Problem statement
Only some lines are wanted: please transcribe exactly those from the one containing "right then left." through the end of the data, pictures excluded.
(Provided data)
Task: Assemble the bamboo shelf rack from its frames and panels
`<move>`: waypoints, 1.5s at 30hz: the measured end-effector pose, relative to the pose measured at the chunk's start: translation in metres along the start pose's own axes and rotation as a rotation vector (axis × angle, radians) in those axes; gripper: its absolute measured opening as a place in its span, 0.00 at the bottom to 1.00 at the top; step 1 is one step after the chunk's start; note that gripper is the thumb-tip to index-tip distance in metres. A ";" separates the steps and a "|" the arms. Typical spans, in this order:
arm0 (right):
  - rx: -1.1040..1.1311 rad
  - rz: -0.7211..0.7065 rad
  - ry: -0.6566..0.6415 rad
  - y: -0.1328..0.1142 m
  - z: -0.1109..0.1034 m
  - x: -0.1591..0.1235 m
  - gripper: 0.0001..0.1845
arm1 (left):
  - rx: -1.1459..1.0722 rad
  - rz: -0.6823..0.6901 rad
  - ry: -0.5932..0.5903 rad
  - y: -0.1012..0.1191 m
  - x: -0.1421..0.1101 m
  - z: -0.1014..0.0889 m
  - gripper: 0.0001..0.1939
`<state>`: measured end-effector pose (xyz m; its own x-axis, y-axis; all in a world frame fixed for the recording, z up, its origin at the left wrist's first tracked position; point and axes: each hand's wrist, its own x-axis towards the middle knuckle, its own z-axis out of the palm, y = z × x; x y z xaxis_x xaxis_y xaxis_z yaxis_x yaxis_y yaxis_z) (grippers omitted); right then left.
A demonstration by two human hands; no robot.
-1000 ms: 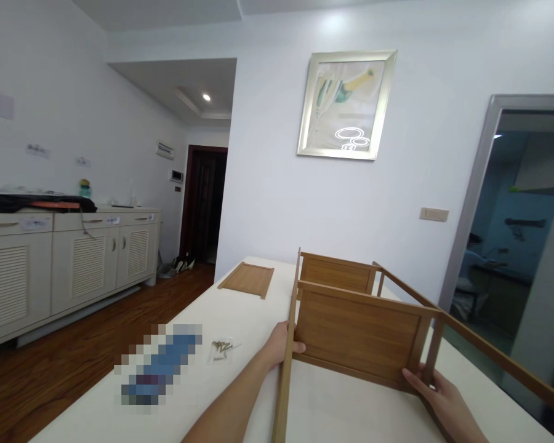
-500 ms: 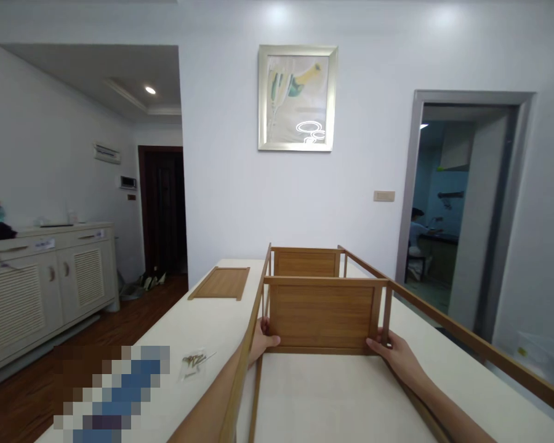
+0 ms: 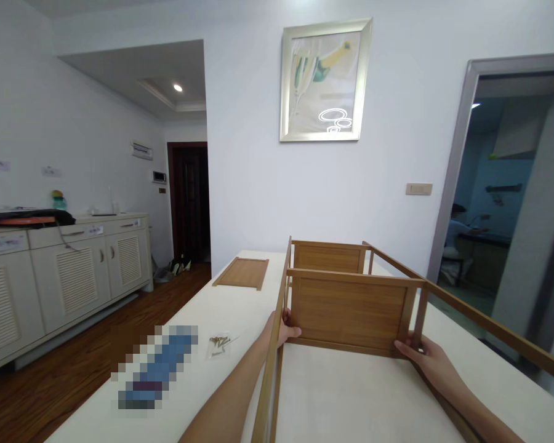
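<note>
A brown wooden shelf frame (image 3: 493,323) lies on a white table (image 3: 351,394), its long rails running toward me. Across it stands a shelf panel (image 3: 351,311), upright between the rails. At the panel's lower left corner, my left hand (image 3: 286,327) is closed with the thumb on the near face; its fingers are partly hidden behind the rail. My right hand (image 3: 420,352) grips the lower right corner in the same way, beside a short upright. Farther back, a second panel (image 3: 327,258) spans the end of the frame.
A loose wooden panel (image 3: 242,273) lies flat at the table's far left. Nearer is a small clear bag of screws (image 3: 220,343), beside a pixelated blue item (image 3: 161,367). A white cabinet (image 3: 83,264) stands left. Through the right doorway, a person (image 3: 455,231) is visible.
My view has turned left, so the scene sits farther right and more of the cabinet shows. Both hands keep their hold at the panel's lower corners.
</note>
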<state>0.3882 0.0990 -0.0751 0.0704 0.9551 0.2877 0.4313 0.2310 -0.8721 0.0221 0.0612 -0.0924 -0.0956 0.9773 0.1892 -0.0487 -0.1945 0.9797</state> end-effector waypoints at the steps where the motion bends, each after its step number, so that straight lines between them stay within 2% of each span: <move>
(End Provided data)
Expected output
`<state>`: measured end-effector pose (xyz m; its own x-axis, y-axis; all in a world frame fixed for the recording, z up, its origin at the left wrist's first tracked position; point and axes: each hand's wrist, its own x-axis towards the middle knuckle, its own z-axis out of the palm, y = z × x; x y z xaxis_x xaxis_y xaxis_z yaxis_x yaxis_y yaxis_z) (grippers omitted); right then left.
A demonstration by two human hands; no robot.
-1000 ms: 
-500 ms: 
+0 ms: 
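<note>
A brown wooden shelf frame (image 3: 493,323) lies on a white table (image 3: 351,394), its long rails running toward me. Across it stands a shelf panel (image 3: 351,311), upright between the rails. At the panel's lower left corner, my left hand (image 3: 286,327) is closed with the thumb on the near face; its fingers are partly hidden behind the rail. My right hand (image 3: 420,352) grips the lower right corner in the same way, beside a short upright. Farther back, a second panel (image 3: 327,258) spans the end of the frame.
A loose wooden panel (image 3: 242,273) lies flat at the table's far left. Nearer is a small clear bag of screws (image 3: 220,343), beside a pixelated blue item (image 3: 161,367). A white cabinet (image 3: 83,264) stands left. Through the right doorway, a person (image 3: 455,231) is visible.
My view has turned left, so the scene sits farther right and more of the cabinet shows. Both hands keep their hold at the panel's lower corners.
</note>
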<state>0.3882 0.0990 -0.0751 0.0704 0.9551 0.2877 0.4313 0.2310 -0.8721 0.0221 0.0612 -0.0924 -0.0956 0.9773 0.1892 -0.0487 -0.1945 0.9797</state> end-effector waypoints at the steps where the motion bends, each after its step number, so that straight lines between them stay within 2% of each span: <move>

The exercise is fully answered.